What you will do: Excluding any images, copy all of the lines below precisely as written.

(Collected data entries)
---
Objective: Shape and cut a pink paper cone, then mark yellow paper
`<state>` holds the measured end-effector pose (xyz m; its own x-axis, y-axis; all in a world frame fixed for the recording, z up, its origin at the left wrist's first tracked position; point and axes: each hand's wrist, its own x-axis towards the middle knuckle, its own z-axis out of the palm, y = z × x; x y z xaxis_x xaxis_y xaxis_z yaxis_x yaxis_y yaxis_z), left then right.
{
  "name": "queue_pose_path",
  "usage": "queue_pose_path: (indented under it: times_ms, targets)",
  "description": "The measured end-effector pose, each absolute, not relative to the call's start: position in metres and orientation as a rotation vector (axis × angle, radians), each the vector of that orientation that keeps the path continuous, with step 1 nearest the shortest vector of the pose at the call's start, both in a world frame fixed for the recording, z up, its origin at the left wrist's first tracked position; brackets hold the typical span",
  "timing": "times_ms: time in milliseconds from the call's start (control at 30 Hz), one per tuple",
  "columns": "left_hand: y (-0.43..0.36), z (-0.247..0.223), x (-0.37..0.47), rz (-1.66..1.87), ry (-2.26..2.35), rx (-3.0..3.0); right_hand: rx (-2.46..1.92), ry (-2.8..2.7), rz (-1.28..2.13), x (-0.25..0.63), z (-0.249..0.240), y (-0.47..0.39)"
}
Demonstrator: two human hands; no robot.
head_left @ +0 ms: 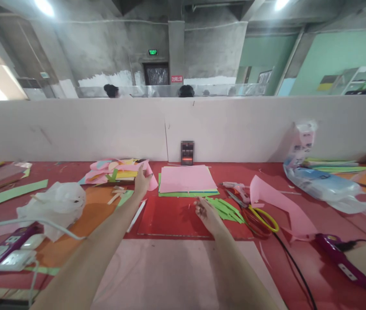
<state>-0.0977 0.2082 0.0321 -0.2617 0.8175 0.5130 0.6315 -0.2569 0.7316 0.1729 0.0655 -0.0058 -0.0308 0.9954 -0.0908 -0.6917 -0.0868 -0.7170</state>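
My left hand (142, 178) reaches to the back left, its fingers over the edge of a heap of coloured paper scraps (118, 173); what its fingertips touch is hard to make out. Over a red sheet (170, 217), my right hand (202, 209) has its fingers curled together, and anything between them is too small to tell. Just right of it lie green paper strips (226, 209). Behind both hands a stack of pink sheets (187, 178) rests on green ones. Scissors with yellow handles (263, 217) and a pink glue gun (239, 189) lie to the right.
A crumpled white plastic bag (56, 204) and a purple power strip (7, 249) are at the left. At the right are a curved pink sheet (279, 202), a plastic package (327, 185) and another purple power strip (347, 262) with a black cable. A low partition (121, 129) stands behind.
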Motion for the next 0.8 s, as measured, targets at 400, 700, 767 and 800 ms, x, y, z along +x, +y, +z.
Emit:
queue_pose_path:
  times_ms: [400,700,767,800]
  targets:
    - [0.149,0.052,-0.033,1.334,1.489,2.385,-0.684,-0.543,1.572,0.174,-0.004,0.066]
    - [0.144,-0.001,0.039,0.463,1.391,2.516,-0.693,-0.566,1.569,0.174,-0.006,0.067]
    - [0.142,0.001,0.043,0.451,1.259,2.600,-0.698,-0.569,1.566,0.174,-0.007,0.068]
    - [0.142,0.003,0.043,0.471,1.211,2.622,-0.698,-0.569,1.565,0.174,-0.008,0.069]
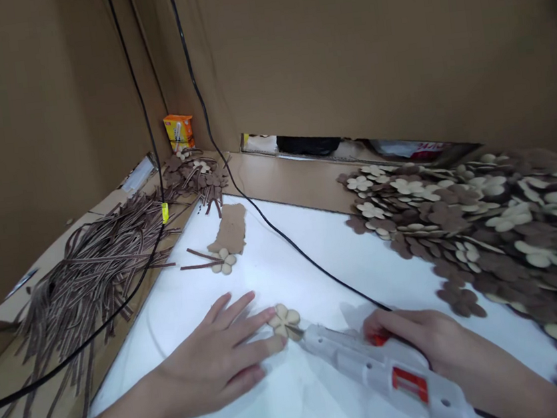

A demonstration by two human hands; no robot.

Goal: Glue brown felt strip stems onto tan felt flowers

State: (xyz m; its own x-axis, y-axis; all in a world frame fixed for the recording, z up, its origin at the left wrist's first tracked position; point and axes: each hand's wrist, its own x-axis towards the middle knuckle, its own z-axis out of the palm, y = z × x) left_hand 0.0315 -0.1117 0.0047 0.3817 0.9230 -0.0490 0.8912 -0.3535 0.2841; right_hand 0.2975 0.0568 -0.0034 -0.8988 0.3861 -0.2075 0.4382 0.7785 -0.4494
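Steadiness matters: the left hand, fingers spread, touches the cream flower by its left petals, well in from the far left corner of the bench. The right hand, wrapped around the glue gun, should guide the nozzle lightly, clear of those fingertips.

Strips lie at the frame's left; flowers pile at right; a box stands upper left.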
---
Your solution:
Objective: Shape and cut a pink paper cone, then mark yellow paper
`<state>` holds the measured end-effector pose (xyz m; its own x-axis, y-axis; all in a world frame fixed for the recording, z up, its origin at the left wrist's first tracked position; point and axes: each hand's wrist, its own x-axis towards the middle knuckle, its own z-axis out of the palm, y = z × x; x y z xaxis_x xaxis_y xaxis_z yaxis_x yaxis_y yaxis_z), left then right.
{
  "name": "queue_pose_path",
  "usage": "queue_pose_path: (indented under it: times_ms, targets)",
  "description": "The measured end-effector pose, each absolute, not relative to the call's start: position in metres and orientation as a rotation vector (axis × angle, radians), each the vector of that orientation that keeps the path continuous, with step 1 nearest the shortest vector of the pose at the call's start, both in a world frame fixed for the recording, z up, its origin at the left wrist's first tracked position; brackets hold the typical span",
  "timing": "times_ms: time in milliseconds from the call's start (control at 30 Hz), one per tuple",
  "columns": "left_hand: y (-0.43..0.36), z (-0.247..0.223), x (-0.37..0.47), rz (-1.66..1.87), ry (-2.26..2.35), rx (-3.0..3.0); right_hand: rx (-2.46..1.92), ry (-2.8..2.7), rz (-1.28..2.13), x (-0.25..0.63), z (-0.249..0.240), y (-0.47..0.39)"
}
Demonstrator: two human hands; no robot.
head_left @ +0 ms: 
<state>-0.0977 0.2082 0.0321 -0.2617 0.8175 0.5130 0.6315 -0.2569 0.7316 0.1729 0.0655 -0.0058 -0.0308 0.9954 -0.0908 -0.6917 -0.0868 -0.7170</state>
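My left hand (142, 178) reaches to the back left, its fingers over the edge of a heap of coloured paper scraps (118, 173); what its fingertips touch is hard to make out. Over a red sheet (170, 217), my right hand (202, 209) has its fingers curled together, and anything between them is too small to tell. Just right of it lie green paper strips (226, 209). Behind both hands a stack of pink sheets (187, 178) rests on green ones. Scissors with yellow handles (263, 217) and a pink glue gun (239, 189) lie to the right.
A crumpled white plastic bag (56, 204) and a purple power strip (7, 249) are at the left. At the right are a curved pink sheet (279, 202), a plastic package (327, 185) and another purple power strip (347, 262) with a black cable. A low partition (121, 129) stands behind.
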Motion for the next 0.8 s, as measured, targets at 400, 700, 767 and 800 ms, x, y, z along +x, +y, +z.
Emit:
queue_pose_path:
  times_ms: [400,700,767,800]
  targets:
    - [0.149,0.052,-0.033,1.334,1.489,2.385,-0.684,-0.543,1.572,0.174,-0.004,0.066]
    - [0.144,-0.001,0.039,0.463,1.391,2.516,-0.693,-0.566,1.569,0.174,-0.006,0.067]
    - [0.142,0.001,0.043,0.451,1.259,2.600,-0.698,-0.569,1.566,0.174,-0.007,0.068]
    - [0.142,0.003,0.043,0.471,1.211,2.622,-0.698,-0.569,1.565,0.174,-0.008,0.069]

A demonstration by two human hands; no robot.

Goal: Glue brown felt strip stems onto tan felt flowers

State: (xyz m; its own x-axis, y-axis; all in a world frame fixed for the recording, z up, its origin at the left wrist's first tracked position; point and axes: each hand's wrist, its own x-axis towards the middle knuckle, its own z-axis out of the palm, y = z × x) left_hand 0.0315 -0.1117 0.0047 0.3817 0.9230 -0.0490 0.8912 -0.3535 0.2841; right_hand 0.2975 0.0568 -0.0034 -0.8988 0.3861 -0.2075 0.4382 0.7785 -0.4494
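Steadiness matters: the left hand, fingers spread, touches the cream flower by its left petals, well in from the far left corner of the bench. The right hand, wrapped around the glue gun, should guide the nozzle lightly, clear of those fingertips.

Strips lie at the frame's left; flowers pile at right; a box stands upper left.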

The response is complete as it stands.